Required action. The required result is every line of the records that includes "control".

The data.
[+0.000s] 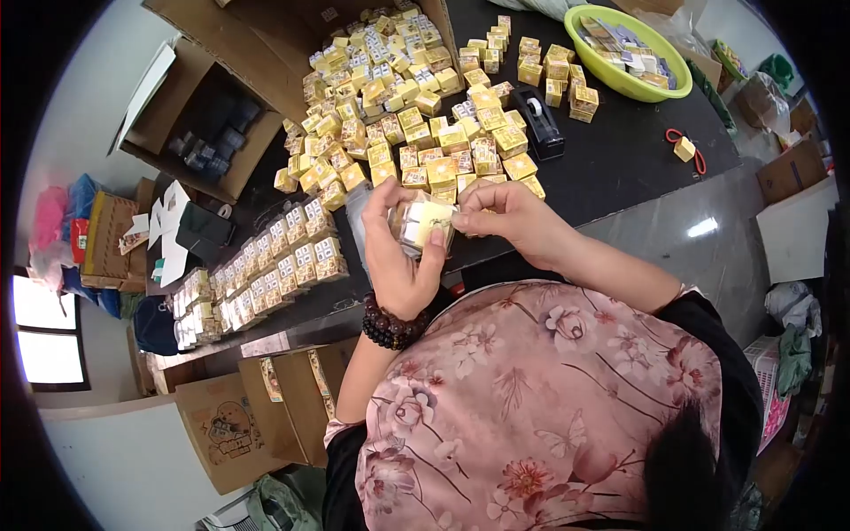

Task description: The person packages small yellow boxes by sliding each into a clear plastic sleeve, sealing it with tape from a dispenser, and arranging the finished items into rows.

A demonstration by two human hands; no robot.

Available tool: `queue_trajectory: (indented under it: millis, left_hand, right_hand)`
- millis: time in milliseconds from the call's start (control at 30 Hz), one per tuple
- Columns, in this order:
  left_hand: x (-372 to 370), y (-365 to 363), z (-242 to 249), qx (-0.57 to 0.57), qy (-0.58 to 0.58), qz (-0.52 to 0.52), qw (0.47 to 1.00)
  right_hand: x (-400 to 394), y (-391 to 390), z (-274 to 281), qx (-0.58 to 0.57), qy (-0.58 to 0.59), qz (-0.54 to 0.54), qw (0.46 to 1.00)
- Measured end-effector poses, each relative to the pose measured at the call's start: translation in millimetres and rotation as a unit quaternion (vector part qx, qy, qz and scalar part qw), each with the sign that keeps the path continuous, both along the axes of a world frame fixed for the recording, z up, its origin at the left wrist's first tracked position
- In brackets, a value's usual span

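Note:
My left hand (403, 261), with dark beads at the wrist, is wrapped round a small clear-sided box (428, 223) with a yellow face, its thumb pressed on the front. Close at the box's right edge is my right hand (505, 212), thumb and fingers pinched together; what they pinch is too small to make out. Just beyond both hands lies a heap of small yellow boxes (443, 168) on the black table (611, 168). More of them fill a tipped cardboard box (239, 53) behind.
A black tape dispenser (540, 128) stands right of the heap. At the back right are a yellow-green basin (630, 62) with packets and red-handled scissors (695, 155) beside a small box. Rows of boxes (266, 265) stand at the left, near an open carton (199, 119).

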State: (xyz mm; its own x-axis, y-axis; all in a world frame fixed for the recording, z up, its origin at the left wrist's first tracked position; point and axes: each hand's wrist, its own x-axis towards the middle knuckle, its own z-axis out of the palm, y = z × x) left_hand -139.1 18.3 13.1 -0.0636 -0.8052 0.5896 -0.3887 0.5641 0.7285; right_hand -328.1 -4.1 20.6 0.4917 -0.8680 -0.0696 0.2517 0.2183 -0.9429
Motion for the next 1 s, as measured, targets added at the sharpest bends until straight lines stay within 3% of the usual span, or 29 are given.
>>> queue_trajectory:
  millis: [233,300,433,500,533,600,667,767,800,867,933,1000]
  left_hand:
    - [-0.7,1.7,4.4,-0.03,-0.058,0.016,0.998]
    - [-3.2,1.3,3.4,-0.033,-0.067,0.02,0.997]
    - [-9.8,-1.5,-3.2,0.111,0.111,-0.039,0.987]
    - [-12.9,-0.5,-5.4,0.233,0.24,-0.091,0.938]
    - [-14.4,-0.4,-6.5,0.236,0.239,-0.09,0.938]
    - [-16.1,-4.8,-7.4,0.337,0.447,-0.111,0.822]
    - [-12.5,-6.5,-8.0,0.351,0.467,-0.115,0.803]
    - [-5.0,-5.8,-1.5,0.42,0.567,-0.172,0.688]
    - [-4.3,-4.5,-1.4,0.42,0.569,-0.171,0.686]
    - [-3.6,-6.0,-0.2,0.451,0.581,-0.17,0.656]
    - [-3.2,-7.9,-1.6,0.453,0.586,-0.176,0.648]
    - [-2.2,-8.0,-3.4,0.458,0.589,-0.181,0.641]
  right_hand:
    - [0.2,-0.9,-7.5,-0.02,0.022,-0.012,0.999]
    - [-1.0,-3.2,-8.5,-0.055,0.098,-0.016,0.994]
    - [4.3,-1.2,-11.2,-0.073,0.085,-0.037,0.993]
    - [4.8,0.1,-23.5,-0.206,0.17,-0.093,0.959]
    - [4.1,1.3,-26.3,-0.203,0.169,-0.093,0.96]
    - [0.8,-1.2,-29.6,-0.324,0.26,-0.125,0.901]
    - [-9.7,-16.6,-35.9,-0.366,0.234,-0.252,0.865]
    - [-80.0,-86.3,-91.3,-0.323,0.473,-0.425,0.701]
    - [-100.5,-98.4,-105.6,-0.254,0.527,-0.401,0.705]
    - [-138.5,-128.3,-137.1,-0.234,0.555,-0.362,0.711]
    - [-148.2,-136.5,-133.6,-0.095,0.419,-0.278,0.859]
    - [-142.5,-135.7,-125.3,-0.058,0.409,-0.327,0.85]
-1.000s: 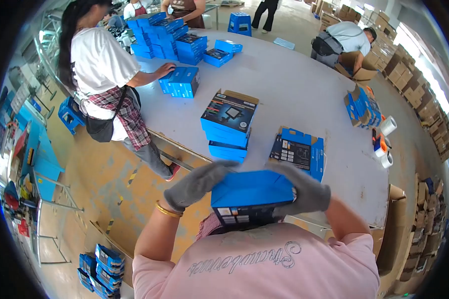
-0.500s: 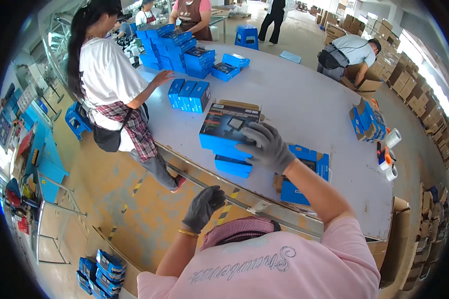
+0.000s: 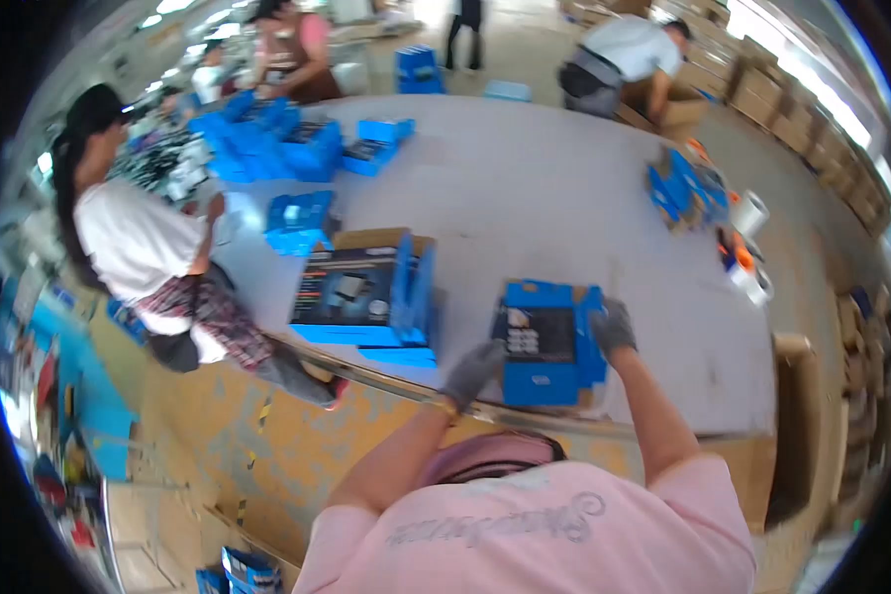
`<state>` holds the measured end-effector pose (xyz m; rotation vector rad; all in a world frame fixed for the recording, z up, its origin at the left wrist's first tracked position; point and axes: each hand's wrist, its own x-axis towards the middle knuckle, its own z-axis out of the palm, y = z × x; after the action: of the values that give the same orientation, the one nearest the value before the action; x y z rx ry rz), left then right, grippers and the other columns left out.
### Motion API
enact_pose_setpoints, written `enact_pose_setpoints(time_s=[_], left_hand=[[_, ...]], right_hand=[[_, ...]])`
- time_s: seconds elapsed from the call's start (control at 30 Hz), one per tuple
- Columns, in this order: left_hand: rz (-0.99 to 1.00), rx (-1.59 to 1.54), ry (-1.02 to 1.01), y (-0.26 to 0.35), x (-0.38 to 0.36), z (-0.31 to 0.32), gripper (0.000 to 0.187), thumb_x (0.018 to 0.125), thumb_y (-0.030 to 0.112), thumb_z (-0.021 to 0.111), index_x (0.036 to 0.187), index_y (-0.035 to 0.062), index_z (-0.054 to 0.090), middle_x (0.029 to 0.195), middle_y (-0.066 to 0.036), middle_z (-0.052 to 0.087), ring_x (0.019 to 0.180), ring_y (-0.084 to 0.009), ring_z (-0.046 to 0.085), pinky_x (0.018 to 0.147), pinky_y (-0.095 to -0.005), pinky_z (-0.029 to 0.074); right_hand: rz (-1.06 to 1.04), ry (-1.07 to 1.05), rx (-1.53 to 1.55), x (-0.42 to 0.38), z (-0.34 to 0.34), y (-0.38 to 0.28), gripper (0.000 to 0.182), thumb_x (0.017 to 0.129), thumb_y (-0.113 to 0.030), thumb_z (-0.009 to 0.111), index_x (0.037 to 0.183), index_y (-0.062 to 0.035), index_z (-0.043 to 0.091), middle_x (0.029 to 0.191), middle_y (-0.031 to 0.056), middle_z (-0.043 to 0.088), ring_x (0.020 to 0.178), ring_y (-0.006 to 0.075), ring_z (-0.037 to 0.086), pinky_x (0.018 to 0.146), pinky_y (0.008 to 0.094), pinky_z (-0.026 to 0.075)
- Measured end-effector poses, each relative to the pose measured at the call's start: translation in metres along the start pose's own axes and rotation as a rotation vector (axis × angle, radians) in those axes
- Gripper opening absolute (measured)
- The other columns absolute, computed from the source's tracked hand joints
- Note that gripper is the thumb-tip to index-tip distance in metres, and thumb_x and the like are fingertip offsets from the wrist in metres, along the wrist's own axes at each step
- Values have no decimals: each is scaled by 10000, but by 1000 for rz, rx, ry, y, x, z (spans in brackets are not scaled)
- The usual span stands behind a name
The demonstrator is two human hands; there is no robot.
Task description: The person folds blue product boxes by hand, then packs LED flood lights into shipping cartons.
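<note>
Both my hands wear grey gloves. My left hand (image 3: 472,372) is at the left edge of a flattened blue carton (image 3: 541,346), its blurred fingers stretched along that side. At the carton's right edge, my right hand (image 3: 612,327) has its fingers closed on the blue flap. The carton lies on the table near its front edge, a dark printed panel facing up. Left of it stands a box (image 3: 348,292) with a black printed face and blue sides, its brown cardboard flap raised. Another blue box partly shows behind and below it.
A co-worker in a white shirt (image 3: 134,233) stands left of the white table (image 3: 525,178). Blue boxes (image 3: 267,144) are stacked at the back left. Blue cartons (image 3: 685,188) and tape rolls (image 3: 750,213) lie at the right. A person (image 3: 624,59) bends over a brown box behind.
My right hand has left the printed box and is at the flattened carton. My left hand has come up from below the table edge to the carton's left side. The view has shifted.
</note>
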<state>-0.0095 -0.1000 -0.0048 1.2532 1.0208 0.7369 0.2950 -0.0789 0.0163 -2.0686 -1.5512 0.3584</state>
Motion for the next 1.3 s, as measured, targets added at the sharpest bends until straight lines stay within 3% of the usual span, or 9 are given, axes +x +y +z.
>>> enact_pose_setpoints(time_s=[0.07,0.1,0.13,0.33,0.63,0.97,1.1,1.17,1.3], left_hand=[[127,443,27,-39,38,3,515,902,354,541,1240,-35,526,1113,-206,615,1056,-312,586,919,-372,450],[117,560,69,-39,48,4,570,884,375,553,1243,-67,517,1115,-249,618,1076,-355,583,938,-390,438],[8,439,137,-18,45,11,604,868,389,569,1250,-75,508,1136,-265,608,1096,-355,579,939,-390,438],[-280,114,119,12,54,13,502,880,365,602,1182,-35,569,1048,-140,650,936,-214,613,867,-319,463],[368,117,-284,72,-12,85,450,977,269,492,1359,40,430,1207,-116,574,1057,-154,541,945,-304,413],[462,53,-486,157,-124,50,722,897,264,611,1466,61,215,1348,-173,436,1240,-230,415,1049,-355,324],[407,7,-107,150,-148,3,987,752,314,789,1457,36,157,1394,-161,371,1314,-245,339,1091,-375,273],[492,20,43,141,-162,-21,1012,711,309,825,1439,28,180,1378,-158,387,1309,-240,346,1092,-380,273],[527,117,239,117,-201,-37,1005,697,314,838,1412,19,196,1346,-169,404,1284,-253,376,1070,-390,309]], right_hand=[[-66,-46,39,-8,7,21,540,832,-371,575,1209,13,527,1245,257,509,1182,391,451,1008,458,368],[-703,170,-491,6,53,94,502,832,-362,583,1158,18,540,1186,253,532,1138,393,472,975,462,383],[-26,22,97,-13,20,22,420,818,-294,588,1090,25,553,1104,242,542,1058,376,504,929,441,403],[101,84,438,-9,43,21,366,779,-158,597,1098,18,558,968,132,580,922,225,551,851,369,438],[247,-91,1247,-32,-52,8,411,938,-410,535,1163,-67,516,1021,36,568,960,168,533,835,334,437],[-190,-329,1122,-89,-111,-69,546,904,-347,549,1304,7,440,1055,124,631,978,196,595,862,334,474],[-449,-402,657,-111,-98,-91,544,876,-263,584,1316,26,445,1114,136,620,1019,226,601,942,354,450],[-410,-463,894,-134,-101,-140,481,876,-136,562,1317,15,444,1211,146,575,1019,237,603,911,343,473],[-900,-65,346,-151,-79,-168,424,863,-90,593,1263,7,491,1230,186,560,1110,297,562,916,364,472]])
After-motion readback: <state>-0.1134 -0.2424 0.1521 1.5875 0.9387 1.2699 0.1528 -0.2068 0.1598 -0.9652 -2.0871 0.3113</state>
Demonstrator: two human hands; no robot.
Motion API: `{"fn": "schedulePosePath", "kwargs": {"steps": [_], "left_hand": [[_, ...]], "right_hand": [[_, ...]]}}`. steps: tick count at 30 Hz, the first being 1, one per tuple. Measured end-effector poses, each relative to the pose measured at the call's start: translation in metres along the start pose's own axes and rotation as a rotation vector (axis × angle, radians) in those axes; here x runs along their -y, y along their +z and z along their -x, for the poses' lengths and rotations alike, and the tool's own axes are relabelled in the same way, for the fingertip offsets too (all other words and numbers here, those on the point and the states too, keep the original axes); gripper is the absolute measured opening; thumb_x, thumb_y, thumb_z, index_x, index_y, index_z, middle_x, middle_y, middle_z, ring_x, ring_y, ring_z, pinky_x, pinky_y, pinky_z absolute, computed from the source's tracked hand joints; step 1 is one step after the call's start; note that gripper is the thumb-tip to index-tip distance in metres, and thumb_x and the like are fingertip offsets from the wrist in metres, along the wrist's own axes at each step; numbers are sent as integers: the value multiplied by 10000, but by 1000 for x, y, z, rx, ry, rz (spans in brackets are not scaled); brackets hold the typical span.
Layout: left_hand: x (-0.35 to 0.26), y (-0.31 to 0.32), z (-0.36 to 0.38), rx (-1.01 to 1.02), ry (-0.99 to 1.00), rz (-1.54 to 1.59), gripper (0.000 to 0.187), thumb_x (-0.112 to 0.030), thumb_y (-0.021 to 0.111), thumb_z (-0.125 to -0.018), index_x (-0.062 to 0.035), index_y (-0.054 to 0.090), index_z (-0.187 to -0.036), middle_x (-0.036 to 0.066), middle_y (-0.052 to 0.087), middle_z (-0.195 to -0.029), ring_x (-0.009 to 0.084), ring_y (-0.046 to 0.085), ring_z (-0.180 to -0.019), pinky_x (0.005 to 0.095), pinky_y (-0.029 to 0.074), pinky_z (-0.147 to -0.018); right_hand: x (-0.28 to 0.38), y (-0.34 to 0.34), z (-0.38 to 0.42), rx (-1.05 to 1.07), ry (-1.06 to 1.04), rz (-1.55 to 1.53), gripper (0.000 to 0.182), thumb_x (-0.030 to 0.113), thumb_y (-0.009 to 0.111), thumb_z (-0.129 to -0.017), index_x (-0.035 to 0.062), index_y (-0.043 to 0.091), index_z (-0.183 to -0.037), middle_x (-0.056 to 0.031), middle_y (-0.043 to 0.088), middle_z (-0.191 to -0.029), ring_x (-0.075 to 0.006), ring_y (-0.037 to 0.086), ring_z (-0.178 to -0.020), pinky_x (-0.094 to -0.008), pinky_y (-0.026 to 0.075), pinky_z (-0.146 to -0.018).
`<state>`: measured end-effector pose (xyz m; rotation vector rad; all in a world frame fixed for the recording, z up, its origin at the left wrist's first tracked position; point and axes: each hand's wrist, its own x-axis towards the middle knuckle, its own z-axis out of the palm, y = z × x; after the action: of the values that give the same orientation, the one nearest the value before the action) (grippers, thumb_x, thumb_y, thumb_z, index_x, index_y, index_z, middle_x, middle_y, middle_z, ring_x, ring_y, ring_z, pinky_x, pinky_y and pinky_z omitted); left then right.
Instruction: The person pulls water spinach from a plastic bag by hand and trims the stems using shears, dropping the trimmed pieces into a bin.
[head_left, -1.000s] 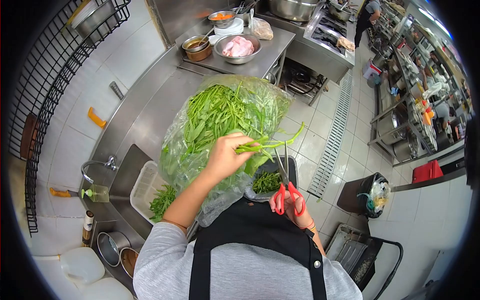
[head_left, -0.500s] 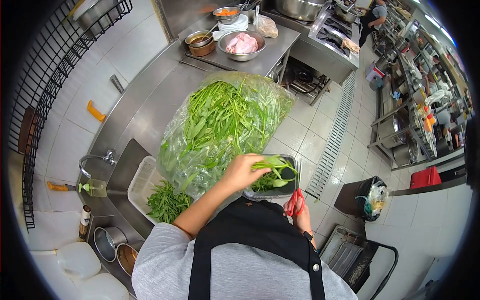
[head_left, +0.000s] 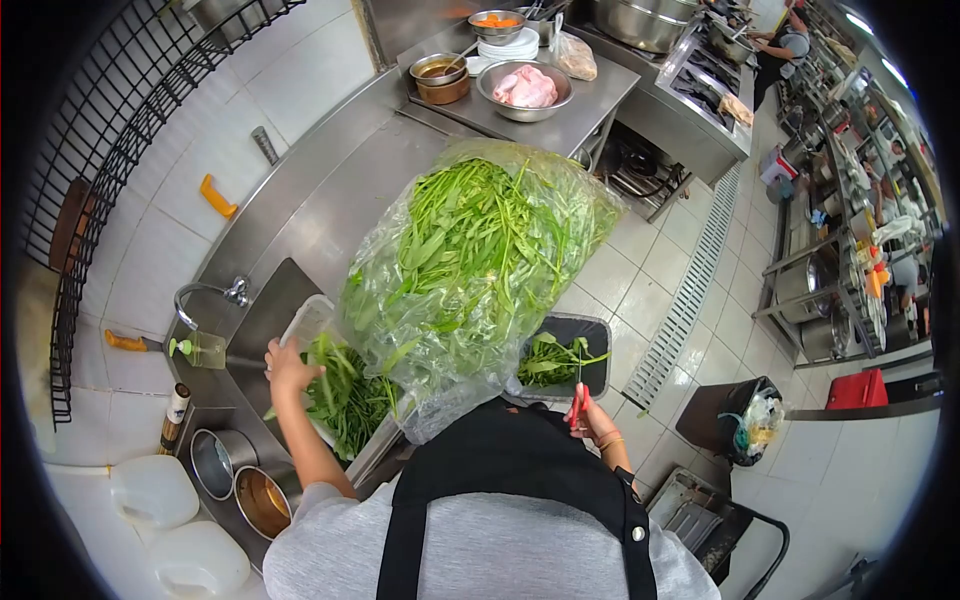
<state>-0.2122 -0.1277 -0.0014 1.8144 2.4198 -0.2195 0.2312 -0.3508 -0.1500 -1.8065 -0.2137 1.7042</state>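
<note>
My left hand (head_left: 290, 368) is at the left side of the white basket (head_left: 308, 318), fingers apart, beside the cut greens (head_left: 350, 400) in it. Whether any leaf touches its palm is hard to see. In my right hand (head_left: 595, 424) are red-handled scissors (head_left: 578, 405), blades pointing up at the near edge of a dark bin (head_left: 597, 335). That bin holds more greens (head_left: 548, 362), and one stem lies across by the blades. Between the hands, a large clear plastic bag (head_left: 385, 235) lies open, full of long leafy greens (head_left: 470, 225).
A faucet (head_left: 236, 291) and soap bottle (head_left: 205, 350) stand left of the sink. Metal pots (head_left: 218, 462) are at the lower left. A bowl of raw meat (head_left: 525, 88) sits at the back. A black trash bin (head_left: 715, 415) is right. Another person (head_left: 785, 50) stands far back.
My left hand has moved from above the dark bin, where it held greens, left to the white basket. My right hand still holds the scissors, now slightly lower. The whole view has shifted.
</note>
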Motion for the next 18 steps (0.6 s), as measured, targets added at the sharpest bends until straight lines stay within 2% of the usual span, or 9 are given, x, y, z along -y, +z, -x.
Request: {"fn": "schedulePosePath", "kwargs": {"steps": [1, 3, 5, 8, 10, 12, 15, 16, 18], "left_hand": [[-7, 4, -3, -5, -8, 0, 614, -224, 783, -592, -104, 544, -1144, 160, 426, -1239, 334, 473, -1086, 408, 363, -948], [-21, 25, -15, -374, 294, 365, 533, -227, 754, -645, -107, 558, -1127, 150, 486, -1184, 313, 483, -1079, 407, 344, -964], [-77, 23, -16, -333, 444, 703, 431, -216, 720, -692, -91, 582, -1081, 137, 546, -1092, 289, 504, -1053, 391, 382, -921], [-171, 13, 12, -161, 589, 994, 174, -176, 674, -758, -47, 647, -871, 94, 626, -887, 191, 617, -756, 295, 490, -706], [-221, 14, 24, -138, 722, 1050, 142, -196, 655, -778, -54, 654, -787, 74, 640, -780, 170, 621, -673, 293, 496, -640], [-259, 13, 29, -136, 711, 976, 214, -250, 683, -746, -50, 628, -696, 89, 627, -696, 212, 614, -616, 310, 484, -573], [-290, 26, 18, -206, 705, 824, 265, -210, 713, -699, -35, 608, -870, 98, 633, -696, 223, 614, -589, 316, 487, -565], [-293, 27, 15, -205, 721, 829, 265, -210, 713, -699, -35, 608, -870, 98, 633, -696, 223, 614, -589, 316, 487, -565], [-293, 28, 7, -114, 652, 872, 285, -120, 625, -725, -78, 545, -995, 101, 622, -685, 268, 616, -658, 344, 481, -591]], "right_hand": [[0, 0, -6, 36, 125, 43, 648, 756, 406, -730, 128, 552, -664, -17, 578, -642, -95, 519, -583, -268, 463, -581], [6, -1, -11, 86, 124, -26, 702, 810, 400, -675, 122, 536, -650, -27, 583, -679, -126, 508, -571, -302, 455, -602], [17, -4, -9, 466, 199, -551, 747, 837, 411, -629, 98, 521, -641, -47, 579, -723, -162, 504, -573, -316, 442, -604], [10, -6, -28, 467, 249, -660, 771, 849, 414, -601, 85, 508, -637, -69, 566, -742, -183, 500, -570, -286, 423, -545], [10, -5, -27, 488, 248, -698, 763, 845, 415, -608, 89, 504, -642, -71, 565, -734, -184, 505, -568, -263, 411, -513], [11, 0, -20, 463, 208, -661, 760, 845, 411, -612, 92, 504, -643, -69, 566, -733, -183, 508, -565, -266, 412, -516], [13, 5, -6, 413, 123, -605, 746, 842, 384, -634, 106, 506, -643, -51, 576, -720, -175, 522, -556, -276, 419, -529], [10, 4, -3, 382, 88, -573, 741, 841, 374, -641, 112, 507, -643, -44, 580, -715, -168, 524, -555, -280, 421, -532], [4, 1, 5, 313, 46, -532, 727, 834, 356, -661, 123, 506, -637, -29, 588, -703, -154, 530, -547, -290, 426, -538]]}}
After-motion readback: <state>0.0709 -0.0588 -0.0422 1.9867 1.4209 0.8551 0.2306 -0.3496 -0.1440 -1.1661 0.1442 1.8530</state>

Response area.
- millis: time in milliseconds from the call's start (control at 30 Hz), one per tuple
- time_s: seconds elapsed from the call's start (control at 30 Hz), one per tuple

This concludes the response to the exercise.